Il n'y a pas si longtemps, Jean Charest, qui a le sens de la formule, aimait illustrer le déséquilibre fiscal en racontant l'histoire d'une famille dont les deux conjoints ont des revenus égaux. Ils ont accès aux mêmes sources de revenu, l'argument que donnent toujours les libéraux fédéraux pour nier l'existence même d'un déséquilibre fiscal.
"Mais c'est comme si l'un des conjoints payait l'hypothèque, les assurances, la bouffe, l'électricité et les vêtements, alors que l'autre paie le téléphone et le câble. Ils ont peut-être des revenus similaires, mais à la fin de l'année, il ne leur restera pas le même montant à la banque", disait M. Charest.
Alors que tout indique que le gouvernement fédéral va donner plus d'argent aux provinces - et, en particulier, au Québec - à la faveur d'une réforme de la péréquation et d'une hausse des transferts, il faut se rappeler de la comparaison de M. Charest.
Parce que si le gouvernement Harper s'apprête à faire des pas importants pour régler le dossier du déséquilibre fiscal, il ne va pas régler le problème principal, un problème structurel qu'on a souvent décrit en disant que "les revenus sont à Ottawa, les dépenses sont dans les provinces".
On a longtemps fait le lien entre les surplus fédéraux et le déséquilibre fiscal. Mais, on risque de le voir fondre rapidement si le gouvernement conservateur reste au pouvoir à Ottawa. Le surplus peut fondre rapidement avec des baisses d'impôt ou de la TPS. Ou encore, un effort particulier pour rembourser la dette, ce que fait le fédéral depuis quelques années et que les provinces n'ont, à part l'Alberta, pas les moyens de faire.

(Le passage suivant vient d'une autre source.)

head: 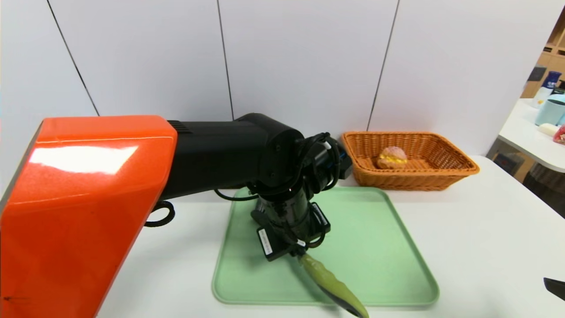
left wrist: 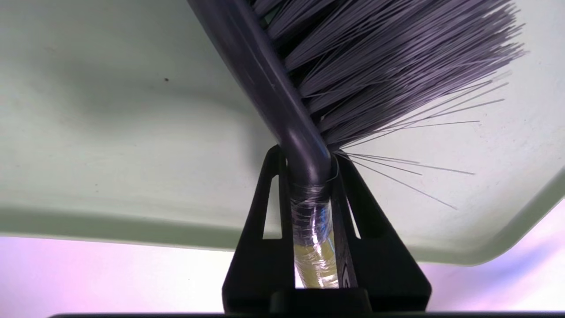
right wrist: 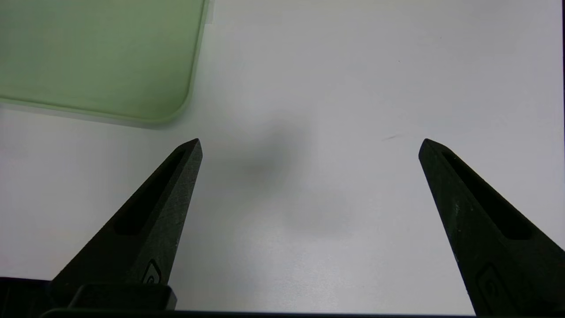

Mais ce qui va rester, c'est que les principales dépenses du fédéral sont d'une nature différente de celles des provinces. Le rapport Séguin décrivait cette différence ainsi: "la plus grande partie des dépenses du fédéral sont des transferts aux individus et aux provinces, tandis que la plus grande partie des dépenses des provinces sont des services".
Or, l'augmentation des transferts suit généralement l'évolution de la croissance économique, alors que les coûts des transferts est déterminé par des facteurs démographiques, qui vont de l'immigration au vieillissement de la population, et qui varient grandement.
On peut assez facilement comprimer les transferts - le gouvernement fédéral ne s'est pas gêné quand il était en difficultés financières - mais il est beaucoup plus difficile de couper dans les hôpitaux ou les écoles. Sans compter que certains des transferts fédéraux aux individus, comme l'assurance-emploi, sont autofinancés - et même un peu plus
Il est beaucoup plus facile pour le fédéral de freiner l'augmentation des dépenses dans les services dont il est responsable - la défense nationale, par exemple - que pour les provinces de faire des coupes dans la santé.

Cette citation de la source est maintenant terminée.